I couldn’t get back out into the garage because the steel door needed a key to be unlocked even from the inside, so I decided to go exploring. At the far end of the corridor a flight of steps led up to the ground floor of the house. There was another steel door at the top, but this one was unlocked. I wandered through the rooms on the other side of it. A lounge and two of the bedrooms were furnished—carpets, drapes, soft chairs, all the comforts of home—a facade of normality in which to recover from those tiring kidney excisions. Everywhere else was bare and looked permanently uninhabited. The cupboards in the kitchen held cans and packets but nothing fresh. I locked myself in a bathroom and lit a cigarette.
So, now I knew for certain that Bella took kidneys out of people. And it was plain that, out of the two of them, it was she, not Powell, who was the driving force behind the operations.
She’d told me the free medical care thing was her idea, and as a result I’d taken her involvement in the kidney removals pretty much for granted. But I’d been hoping she played only a minor role in this darker side of their philanthropy—as an assistant to Powell say. Or, even better, as an unwilling participant in an old man’s obsession. Now I knew differently. And it worried me. Karen’s death was connected to the sale of her kidney, I was sure of it, and, without anything to say otherwise, it didn’t seem absurd to suppose that whoever played the dominant role in the operations might well have played a similar role in her murder. A logical train of thought, but not one I wanted to pursue. Not while Bella’s freedom meant I appeared on TV.
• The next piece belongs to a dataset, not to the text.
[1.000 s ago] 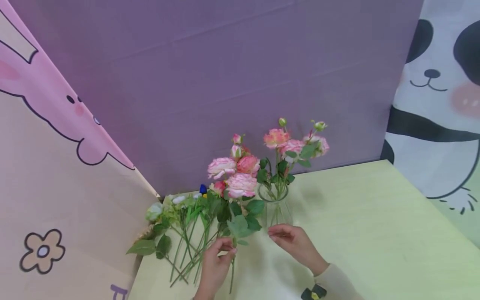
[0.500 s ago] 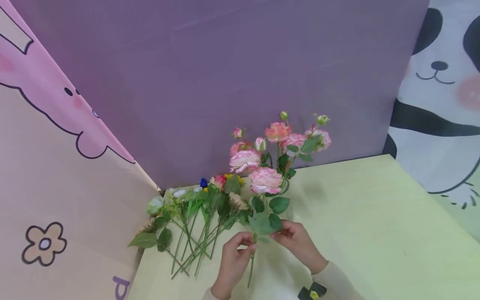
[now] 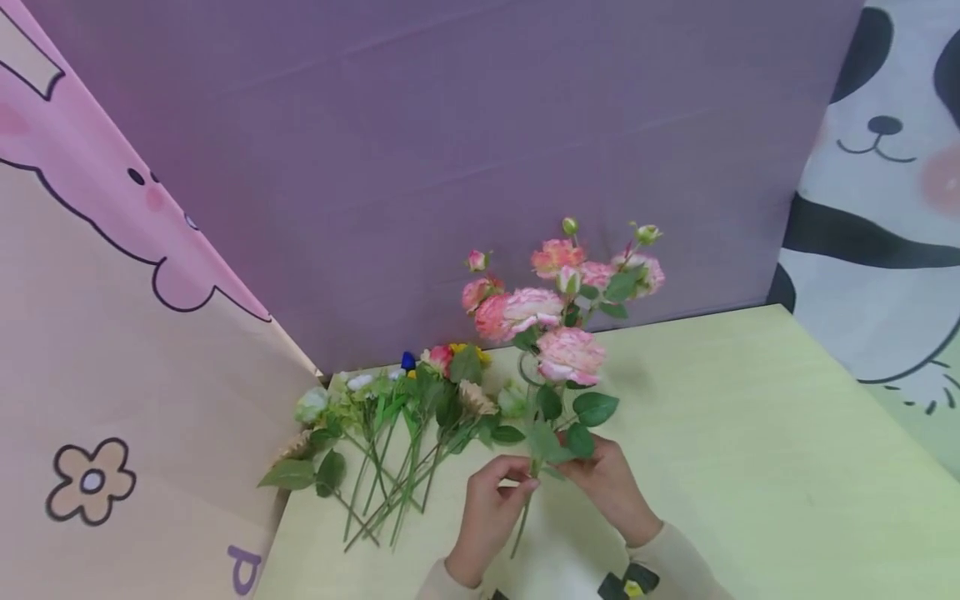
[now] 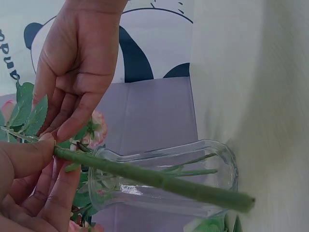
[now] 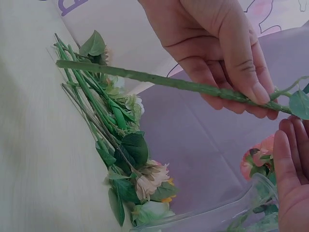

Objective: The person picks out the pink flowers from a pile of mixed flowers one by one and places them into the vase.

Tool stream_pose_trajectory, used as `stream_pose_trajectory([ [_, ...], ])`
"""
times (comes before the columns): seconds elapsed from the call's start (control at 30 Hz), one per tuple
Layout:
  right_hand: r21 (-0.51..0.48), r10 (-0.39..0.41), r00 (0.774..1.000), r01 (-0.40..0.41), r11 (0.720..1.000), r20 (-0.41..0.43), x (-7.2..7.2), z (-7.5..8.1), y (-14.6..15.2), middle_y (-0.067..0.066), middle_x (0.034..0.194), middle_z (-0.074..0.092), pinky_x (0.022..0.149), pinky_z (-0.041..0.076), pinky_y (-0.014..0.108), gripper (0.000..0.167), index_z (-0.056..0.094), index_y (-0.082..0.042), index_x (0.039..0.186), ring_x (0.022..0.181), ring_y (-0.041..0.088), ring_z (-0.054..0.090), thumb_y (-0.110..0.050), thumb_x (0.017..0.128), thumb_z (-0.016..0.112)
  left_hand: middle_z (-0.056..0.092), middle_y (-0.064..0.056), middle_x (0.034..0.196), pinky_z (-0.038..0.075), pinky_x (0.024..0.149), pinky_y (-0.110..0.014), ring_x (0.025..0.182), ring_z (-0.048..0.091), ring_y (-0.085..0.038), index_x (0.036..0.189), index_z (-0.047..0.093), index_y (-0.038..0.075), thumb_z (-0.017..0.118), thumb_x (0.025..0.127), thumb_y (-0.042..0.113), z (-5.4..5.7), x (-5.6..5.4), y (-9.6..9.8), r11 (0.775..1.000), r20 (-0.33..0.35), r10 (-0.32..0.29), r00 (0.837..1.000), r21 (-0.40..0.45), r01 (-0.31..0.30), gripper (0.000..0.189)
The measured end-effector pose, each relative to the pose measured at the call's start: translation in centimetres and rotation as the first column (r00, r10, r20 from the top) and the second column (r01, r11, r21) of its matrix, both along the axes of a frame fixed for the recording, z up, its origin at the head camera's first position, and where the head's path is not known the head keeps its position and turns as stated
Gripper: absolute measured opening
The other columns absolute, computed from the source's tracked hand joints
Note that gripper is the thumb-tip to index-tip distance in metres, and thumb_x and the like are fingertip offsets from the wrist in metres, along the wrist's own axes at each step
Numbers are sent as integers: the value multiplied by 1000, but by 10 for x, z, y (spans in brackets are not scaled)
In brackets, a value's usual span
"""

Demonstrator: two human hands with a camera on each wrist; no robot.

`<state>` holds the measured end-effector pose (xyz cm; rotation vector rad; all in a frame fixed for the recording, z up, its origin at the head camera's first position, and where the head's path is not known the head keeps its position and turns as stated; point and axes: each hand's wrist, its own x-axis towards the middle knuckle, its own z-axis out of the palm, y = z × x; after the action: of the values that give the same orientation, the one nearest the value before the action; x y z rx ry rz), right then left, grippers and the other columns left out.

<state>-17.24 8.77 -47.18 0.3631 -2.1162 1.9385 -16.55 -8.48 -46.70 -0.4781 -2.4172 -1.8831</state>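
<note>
My left hand (image 3: 491, 512) pinches the stem (image 4: 154, 176) of a pink rose spray (image 3: 572, 354) between thumb and fingertips. The spray is tilted, with several blooms and a bud at the top and its bare stem end hanging below the hand. My right hand (image 3: 615, 492) is close behind the spray's lower leaves, its fingers fairly straight in the right wrist view and right by the stem. Behind the spray stands a clear glass vase (image 4: 135, 191) holding other roses (image 3: 557, 257), their stems inside it. In the head view the spray hides most of the vase.
Several loose flower stems (image 3: 408, 479) lie on the pale table (image 3: 735, 433) to the left, with white, green, red, yellow and blue heads. A purple cloth backdrop (image 3: 420, 158) rises behind the table. A panda print (image 3: 862, 317) covers the right side.
My left hand has carried the rose spray to the right, in front of the vase. The right hand has shifted slightly and now meets the spray's lower leaves in the head view.
</note>
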Motion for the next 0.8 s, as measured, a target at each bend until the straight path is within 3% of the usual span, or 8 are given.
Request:
stream_pose_trajectory([
  [0.27,-39,-130,991,129,991,-29,-1,4,-4,-13,80,66,64,52,24,15,68,0,84,73,4,60,5,72,75,67,-17,87,56,63,-22,77,66,-29,91,66,-6,69,78,-8,27,10,10,1000,-141,-17,990,-11,16,13],
  [0.33,-30,-163,986,162,986,-45,2,11,-6,-6,80,68,66,53,25,17,67,-1,82,75,2,61,9,70,74,68,-17,87,56,64,-22,76,67,-29,89,67,-6,69,78,-8,30,10,11,1000,-151,-10,989,-23,7,12],
  [0.4,-42,-182,982,180,983,-43,4,13,-7,1,82,68,69,54,26,19,66,-1,82,78,2,61,12,69,73,68,-17,87,56,64,-21,75,67,-30,88,67,-6,70,77,-7,32,9,13,1000,-144,-6,990,-21,3,11],
  [0.5,-75,-202,979,203,976,23,5,15,-8,1,82,67,69,53,26,21,65,3,86,77,2,60,15,69,69,69,-16,87,56,64,-21,75,67,-29,87,69,-6,71,77,-7,32,8,14,1000,-133,8,991,-22,-11,11],
  [0.63,-104,-229,967,240,965,107,3,8,-7,-13,76,62,64,48,22,22,63,6,88,69,5,55,14,68,69,70,-15,87,56,64,-22,75,67,-27,88,70,-5,71,76,-8,29,7,14,1000,-138,9,990,-7,-10,12],
  [0.8,-61,-241,963,249,967,117,4,9,-6,-14,76,62,64,49,23,20,64,3,87,69,6,55,12,69,68,70,-17,88,56,64,-23,75,67,-30,90,70,-5,71,76,-8,28,5,13,1000,-145,-14,989,-5,13,14],
])
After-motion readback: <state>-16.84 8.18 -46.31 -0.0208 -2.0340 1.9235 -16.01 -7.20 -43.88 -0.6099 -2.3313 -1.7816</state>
I concentrated instead on wondering what Powell had been so eager to reveal to me. It couldn’t be just that Bella was performing an illegal operation. After all, his role as procurer and anesthetist made him as guilty as her in that respect. Maybe he thought seeing her open someone up would turn me off her. But she was, after all, a doctor, even if she wasn’t a surgeon, and wasn’t that what doctors did?
The only thing I could think was that more was supposed to happen but didn’t because, after I’d knocked the glass, she’d known she was being watched. But what the fuck else could she have been planning to do?